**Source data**
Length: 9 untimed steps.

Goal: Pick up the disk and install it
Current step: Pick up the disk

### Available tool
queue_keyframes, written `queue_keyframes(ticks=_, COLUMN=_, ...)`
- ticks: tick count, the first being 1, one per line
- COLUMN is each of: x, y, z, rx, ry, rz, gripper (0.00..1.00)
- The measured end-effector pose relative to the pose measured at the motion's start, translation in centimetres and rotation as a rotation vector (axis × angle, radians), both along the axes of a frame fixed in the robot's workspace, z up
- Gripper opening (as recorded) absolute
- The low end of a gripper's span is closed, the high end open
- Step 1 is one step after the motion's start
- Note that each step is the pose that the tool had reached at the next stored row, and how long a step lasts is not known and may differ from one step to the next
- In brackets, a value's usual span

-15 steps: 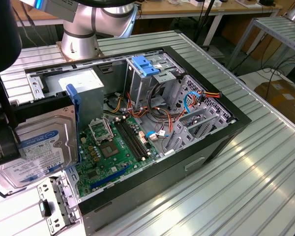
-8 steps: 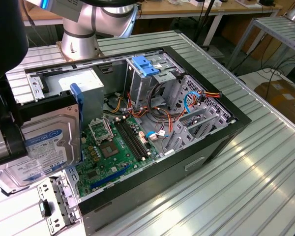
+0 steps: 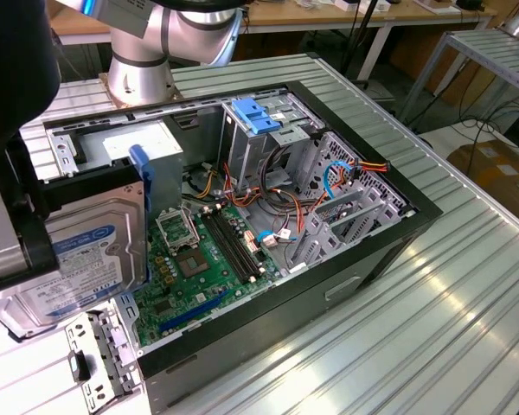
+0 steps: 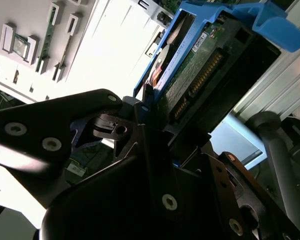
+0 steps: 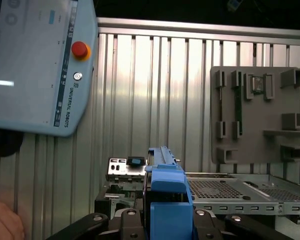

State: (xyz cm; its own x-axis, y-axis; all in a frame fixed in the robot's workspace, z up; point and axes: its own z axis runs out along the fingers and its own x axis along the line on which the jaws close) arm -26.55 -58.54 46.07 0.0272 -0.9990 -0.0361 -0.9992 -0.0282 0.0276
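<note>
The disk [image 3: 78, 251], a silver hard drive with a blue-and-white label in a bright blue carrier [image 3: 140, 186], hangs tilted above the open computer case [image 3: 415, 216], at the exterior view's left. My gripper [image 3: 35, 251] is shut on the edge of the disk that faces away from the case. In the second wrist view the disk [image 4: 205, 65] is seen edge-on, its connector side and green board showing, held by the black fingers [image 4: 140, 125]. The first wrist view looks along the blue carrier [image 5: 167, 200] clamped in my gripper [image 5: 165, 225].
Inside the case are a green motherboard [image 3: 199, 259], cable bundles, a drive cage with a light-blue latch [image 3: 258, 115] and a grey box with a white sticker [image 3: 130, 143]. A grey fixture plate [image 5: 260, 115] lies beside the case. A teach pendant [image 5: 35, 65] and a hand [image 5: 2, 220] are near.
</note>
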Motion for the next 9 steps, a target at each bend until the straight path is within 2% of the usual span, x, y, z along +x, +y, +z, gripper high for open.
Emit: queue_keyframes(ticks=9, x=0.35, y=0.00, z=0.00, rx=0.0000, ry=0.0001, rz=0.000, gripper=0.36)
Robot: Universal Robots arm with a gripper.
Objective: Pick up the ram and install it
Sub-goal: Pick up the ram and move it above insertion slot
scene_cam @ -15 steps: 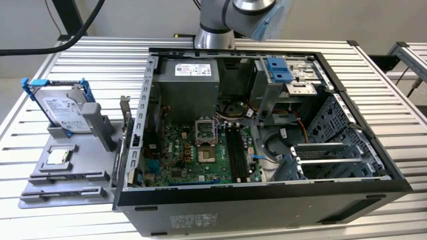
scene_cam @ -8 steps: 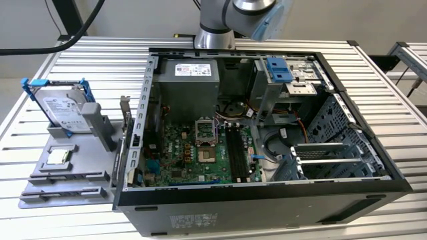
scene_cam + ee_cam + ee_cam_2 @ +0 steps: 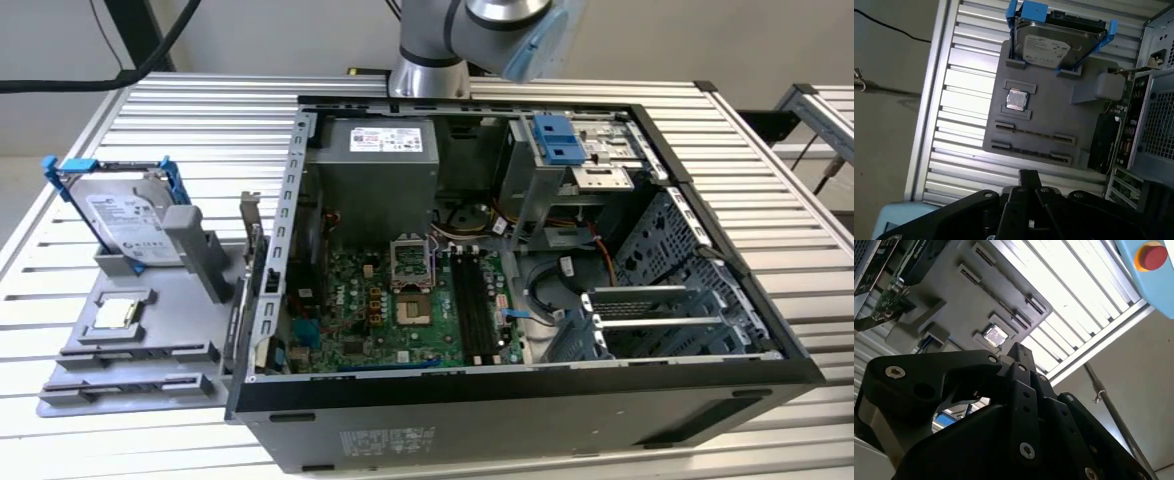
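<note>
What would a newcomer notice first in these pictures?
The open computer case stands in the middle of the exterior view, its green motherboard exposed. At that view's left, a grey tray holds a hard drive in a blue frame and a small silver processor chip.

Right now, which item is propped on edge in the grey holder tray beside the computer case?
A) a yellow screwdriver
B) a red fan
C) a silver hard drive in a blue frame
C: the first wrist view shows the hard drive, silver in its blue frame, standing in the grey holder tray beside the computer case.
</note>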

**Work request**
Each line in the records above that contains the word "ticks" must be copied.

**Solution to this exercise**
queue_keyframes, written `queue_keyframes(ticks=_, COLUMN=_, ...)`
- ticks: tick count, the first being 1, one per line
Emit: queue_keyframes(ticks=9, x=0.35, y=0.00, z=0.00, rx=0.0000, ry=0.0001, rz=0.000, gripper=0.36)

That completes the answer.